Cainder/Cainnear
- Pronunciation: KON-er/ KOIN-er
- Gender: female
- Name day: 28 January

Other gender
- Masculine: Cainneach
- Feminine: Cainder/Cainnear

Origin
- Word/name: Irish
- Meaning: kind, gentle or attractive daughter from the Irish caoin 'gentle' and der 'daughter'

Other names
- Alternative spelling: Cainder
- Variant forms: Cainder, Cainner, Cainer, Cainir, Cannera, Cainneir, Conaire, Connera
- Popularity: see popular names

= Cainnear (name) =

Cainnear is a female Irish given name. Potentially deriving from caoin and der, meaning "gentle daughter", it is the name of one of the legendary daughters of Queen Medb of Connacht and several Irish saints.
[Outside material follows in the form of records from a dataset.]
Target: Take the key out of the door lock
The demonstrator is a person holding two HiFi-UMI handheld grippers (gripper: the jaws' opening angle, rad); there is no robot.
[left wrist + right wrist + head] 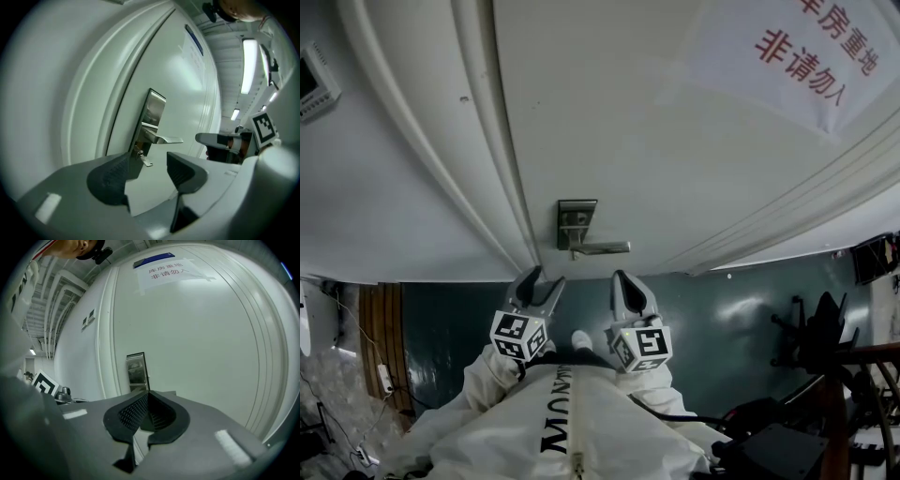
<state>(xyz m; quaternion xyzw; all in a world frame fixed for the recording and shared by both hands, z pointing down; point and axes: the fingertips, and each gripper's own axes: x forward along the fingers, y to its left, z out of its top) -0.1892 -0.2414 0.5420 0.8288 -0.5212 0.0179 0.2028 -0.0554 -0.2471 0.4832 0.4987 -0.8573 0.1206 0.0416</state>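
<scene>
Left tool (149, 172) gapes wide, empty, lined up on key (144, 161) at its 12 o'clock, seated in lock under lever handle (164, 139), apparently poised for pinch. Right tool (147, 405) pressed closed, empty, idle at left tool's 3 o'clock, facing door (201, 343).

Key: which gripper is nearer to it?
Left. The left gripper, open, points at the key just ahead; the right gripper, shut, hangs further right, below the handle.
</scene>
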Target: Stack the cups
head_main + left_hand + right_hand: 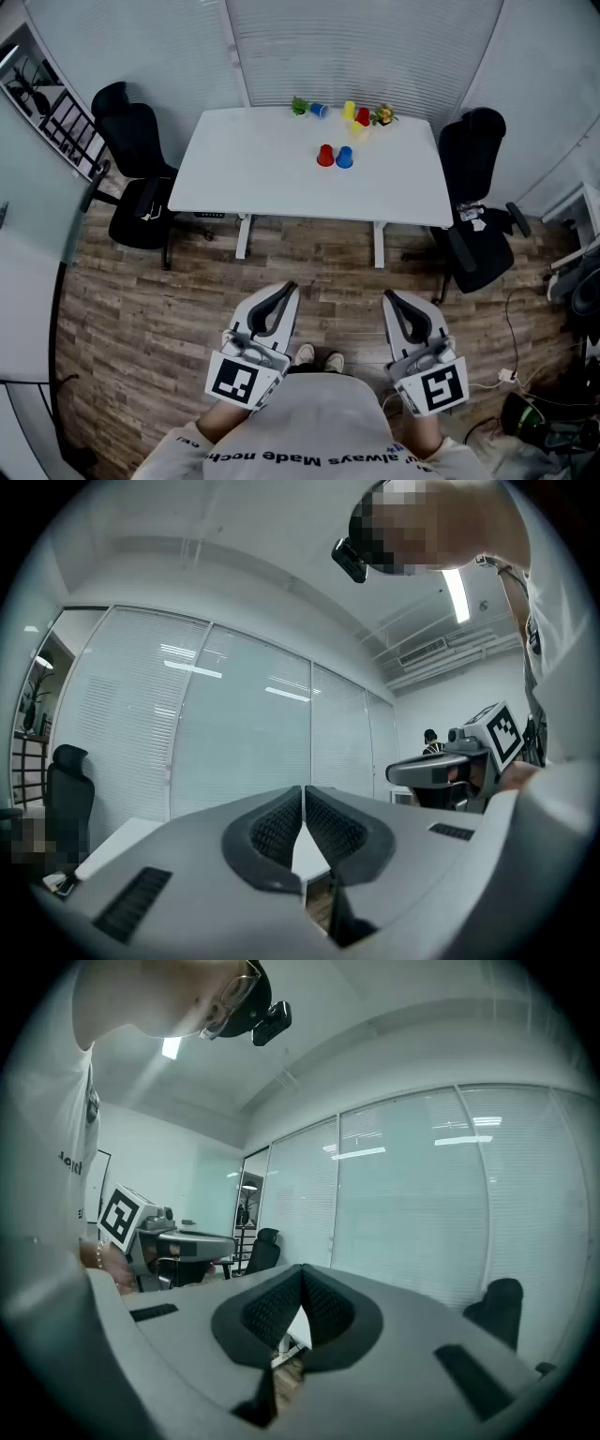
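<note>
On the white table point(253, 178), far ahead of me, stand a red cup point(325, 156) and a blue cup point(344, 157) side by side. Near the table's back edge are a second blue cup point(320, 110), a yellow cup point(349, 111) and a second red cup point(363, 116). My left gripper point(284, 292) and right gripper point(393, 301) are held close to my body over the wooden floor, well short of the table. Both are shut with nothing between the pads point(281, 822). In the left gripper view the other gripper point(450, 766) shows at the right.
A black office chair point(136, 159) stands left of the table and another point(478, 202) at its right. Small green plants point(300, 105) sit among the back cups. Frosted glass walls point(234, 733) enclose the room. Cables point(511, 375) lie on the floor at right.
</note>
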`<state>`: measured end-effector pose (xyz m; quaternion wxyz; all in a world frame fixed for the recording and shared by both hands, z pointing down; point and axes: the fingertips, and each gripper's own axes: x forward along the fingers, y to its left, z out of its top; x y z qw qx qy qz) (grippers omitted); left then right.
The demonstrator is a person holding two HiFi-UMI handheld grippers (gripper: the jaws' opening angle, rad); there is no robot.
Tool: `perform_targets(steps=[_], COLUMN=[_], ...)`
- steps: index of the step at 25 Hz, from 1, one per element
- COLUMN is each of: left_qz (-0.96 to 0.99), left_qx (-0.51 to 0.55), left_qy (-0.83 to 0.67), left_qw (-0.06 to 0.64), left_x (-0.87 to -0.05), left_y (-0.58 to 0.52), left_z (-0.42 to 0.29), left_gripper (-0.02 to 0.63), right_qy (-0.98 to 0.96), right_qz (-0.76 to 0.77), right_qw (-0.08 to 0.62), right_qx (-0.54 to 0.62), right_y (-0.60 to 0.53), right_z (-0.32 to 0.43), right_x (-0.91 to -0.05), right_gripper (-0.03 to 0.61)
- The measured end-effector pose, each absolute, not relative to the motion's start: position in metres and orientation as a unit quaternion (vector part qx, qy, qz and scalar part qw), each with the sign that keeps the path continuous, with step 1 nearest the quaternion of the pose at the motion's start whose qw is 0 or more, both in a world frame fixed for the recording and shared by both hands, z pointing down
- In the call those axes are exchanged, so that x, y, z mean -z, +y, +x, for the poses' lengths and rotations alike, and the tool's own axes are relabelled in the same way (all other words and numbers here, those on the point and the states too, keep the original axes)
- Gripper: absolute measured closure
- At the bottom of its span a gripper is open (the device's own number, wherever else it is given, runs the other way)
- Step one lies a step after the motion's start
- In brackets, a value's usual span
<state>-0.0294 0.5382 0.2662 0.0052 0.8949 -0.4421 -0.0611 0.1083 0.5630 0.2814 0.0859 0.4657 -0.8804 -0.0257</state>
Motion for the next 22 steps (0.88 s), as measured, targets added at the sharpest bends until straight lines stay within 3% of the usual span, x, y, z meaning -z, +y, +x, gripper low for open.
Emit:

Variants of the name include Canair, Cainder, and Cainner, and at least two early Christian saints have borne these variants.

==Bearers of variants of the name==

- Cainer (or Cainder), a daughter of Queen Medbh; and the wife of Lugaid son of Curoi. Also called Red Cainnear, she was killed with a spear, saving her mother.
- St. Cainnear of Inis Cathaig, who is also referred to as 'St. Canair of Bantry Bay', is associated in some sources with Senán mac Geirrcinn of Scattery Island.
- St. Cainner of Rinn-hAllaidh, an early Irish virgin saint. Her feast day is 5 November.
- St. Cainnear of Cluain Claraid, an Irish virgin and an abbess who was healed of muteness by St. Brendan.
- Cainnear of Clonsilla (Cainer of Cluain-da-Saileach), the mother of St. Mochua of Clondalkin and six other male saints.
- St. Cinnera of Kirkinner, a Scottish virgin, associated with Kirkinner, who was a recluse and possibly also a martyr. Her feast day is 29 October.
- St. Cainnere of Cill Chainre (Kilcandra, County Wicklow).